Stored entries:

....

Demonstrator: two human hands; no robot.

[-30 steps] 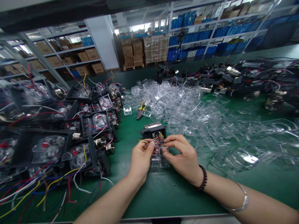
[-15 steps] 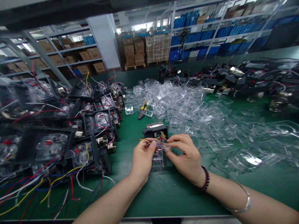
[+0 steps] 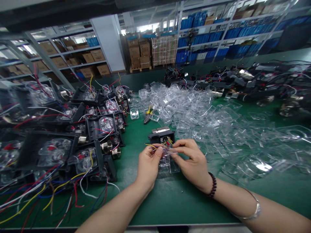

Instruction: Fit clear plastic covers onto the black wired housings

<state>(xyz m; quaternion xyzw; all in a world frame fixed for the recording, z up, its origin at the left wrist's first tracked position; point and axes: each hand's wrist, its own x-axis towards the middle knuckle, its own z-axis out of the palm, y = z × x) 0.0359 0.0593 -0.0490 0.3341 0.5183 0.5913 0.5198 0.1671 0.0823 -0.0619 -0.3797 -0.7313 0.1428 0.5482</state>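
Observation:
My left hand [image 3: 148, 166] pinches a clear plastic cover [image 3: 166, 164] between thumb and fingers. Thin wires [image 3: 151, 146], one of them yellow, stick out beside its thumb. From the other side, my right hand [image 3: 191, 161] closes its fingertips on the cover's upper right edge, where wires also run. Just behind the fingers lies a dark box-shaped housing [image 3: 152, 139] with a shiny metal fitting [image 3: 160, 130] at its far end. Yellow and red wires show inside it. The cover and my fingers hide the housing's near part.
On the left are rows of dark housings [image 3: 26, 147] with loose coloured wires. A heap of clear plastic covers [image 3: 191, 110] spreads from the middle to the right. Yellow-handled pliers [image 3: 147, 116] lie at its left edge. More dark wired assemblies [image 3: 257, 79] lie at the back right.
My right hand has shifted very slightly left, its fingers still at the cover's edge. The clear cover has tilted a little. My left hand stays in place.

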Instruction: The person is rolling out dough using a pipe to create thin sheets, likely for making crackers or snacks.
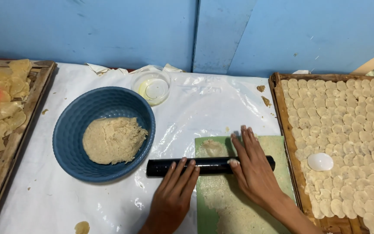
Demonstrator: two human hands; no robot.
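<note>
white table (204, 99) | black roller (208, 165) on thin dough (234, 208) | L hand (174, 195) + R hand (249, 167) flat, grip apart

We see a glossy black roller (208, 165), smooth like plastic, lying on a matt green board (278, 149) coated with rough, grainy beige dough. The surface (204, 99) wears a shiny, wrinkled white plastic sheet. The blue bowl (72, 130) looks like dimpled matt plastic. Both trays (284, 117) are worn, rough wood. The small dish (152, 86) is clear and glossy.
</note>
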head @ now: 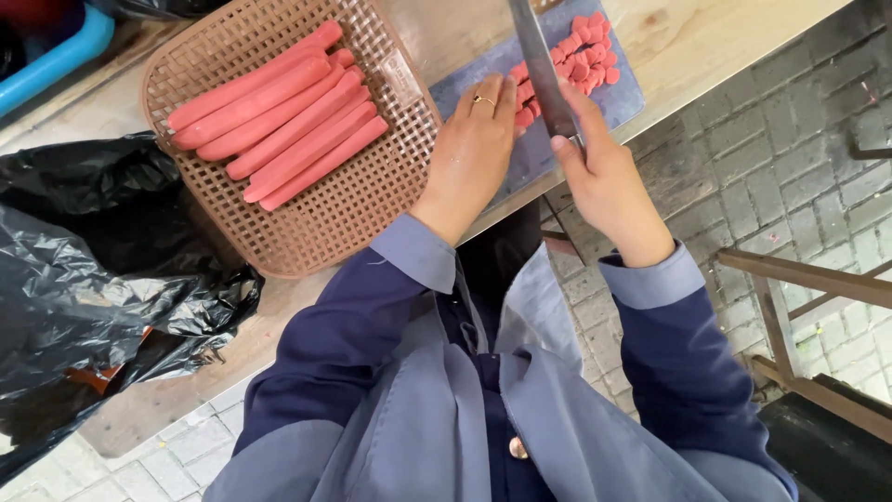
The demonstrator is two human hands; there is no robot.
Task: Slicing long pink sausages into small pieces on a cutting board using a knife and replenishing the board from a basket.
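Here, at the board:
Left hand: yours, flat, pinning the sausage.
Right hand: gripping the knife, blade crossing the sausage's length just right of your fingertips.

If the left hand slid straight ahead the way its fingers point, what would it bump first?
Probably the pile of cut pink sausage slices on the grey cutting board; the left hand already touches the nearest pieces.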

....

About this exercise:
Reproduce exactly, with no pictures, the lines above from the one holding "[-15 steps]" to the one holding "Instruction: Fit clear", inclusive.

Task result:
[-15 steps] 
[+0 steps] 

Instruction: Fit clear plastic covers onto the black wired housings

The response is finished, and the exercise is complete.